ABOUT THIS TASK => Print the listing that follows, character for character.
SUPPLIED DATA below:
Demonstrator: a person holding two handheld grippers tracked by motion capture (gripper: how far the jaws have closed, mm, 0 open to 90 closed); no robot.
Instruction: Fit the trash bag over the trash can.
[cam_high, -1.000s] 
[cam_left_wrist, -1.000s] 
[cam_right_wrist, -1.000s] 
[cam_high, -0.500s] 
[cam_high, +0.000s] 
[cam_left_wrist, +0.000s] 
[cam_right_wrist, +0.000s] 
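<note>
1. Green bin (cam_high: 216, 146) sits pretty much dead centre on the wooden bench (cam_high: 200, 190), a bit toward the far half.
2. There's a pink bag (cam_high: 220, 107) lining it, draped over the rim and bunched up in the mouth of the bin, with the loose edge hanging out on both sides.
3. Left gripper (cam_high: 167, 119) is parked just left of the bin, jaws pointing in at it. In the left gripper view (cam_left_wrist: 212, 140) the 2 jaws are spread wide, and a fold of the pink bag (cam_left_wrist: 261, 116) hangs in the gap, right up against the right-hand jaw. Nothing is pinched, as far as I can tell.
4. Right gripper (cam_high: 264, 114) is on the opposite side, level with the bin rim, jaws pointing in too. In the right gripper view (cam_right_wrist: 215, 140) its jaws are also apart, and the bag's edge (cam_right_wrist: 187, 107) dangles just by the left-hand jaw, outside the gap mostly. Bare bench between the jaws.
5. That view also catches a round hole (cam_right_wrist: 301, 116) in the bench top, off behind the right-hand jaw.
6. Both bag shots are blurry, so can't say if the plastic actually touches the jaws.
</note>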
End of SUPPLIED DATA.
ANSWER SPACE =>
Demonstrator: a person holding two handheld grippers tracked by motion capture (gripper: how far the jaws have closed, mm, 0 open to 90 closed); no robot.
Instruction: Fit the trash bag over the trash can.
[cam_high, -1.000s] 
[cam_left_wrist, -1.000s] 
[cam_right_wrist, -1.000s] 
[cam_high, -0.500s] 
[cam_high, +0.000s] 
[cam_left_wrist, +0.000s] 
[cam_right_wrist, +0.000s] 
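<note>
1. Green bin (cam_high: 216, 146) sits pretty much dead centre on the wooden bench (cam_high: 200, 190), a bit toward the far half.
2. There's a pink bag (cam_high: 220, 107) lining it, draped over the rim and bunched up in the mouth of the bin, with the loose edge hanging out on both sides.
3. Left gripper (cam_high: 167, 119) is parked just left of the bin, jaws pointing in at it. In the left gripper view (cam_left_wrist: 212, 140) the 2 jaws are spread wide, and a fold of the pink bag (cam_left_wrist: 261, 116) hangs in the gap, right up against the right-hand jaw. Nothing is pinched, as far as I can tell.
4. Right gripper (cam_high: 264, 114) is on the opposite side, level with the bin rim, jaws pointing in too. In the right gripper view (cam_right_wrist: 215, 140) its jaws are also apart, and the bag's edge (cam_right_wrist: 187, 107) dangles just by the left-hand jaw, outside the gap mostly. Bare bench between the jaws.
5. That view also catches a round hole (cam_right_wrist: 301, 116) in the bench top, off behind the right-hand jaw.
6. Both bag shots are blurry, so can't say if the plastic actually touches the jaws.
</note>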

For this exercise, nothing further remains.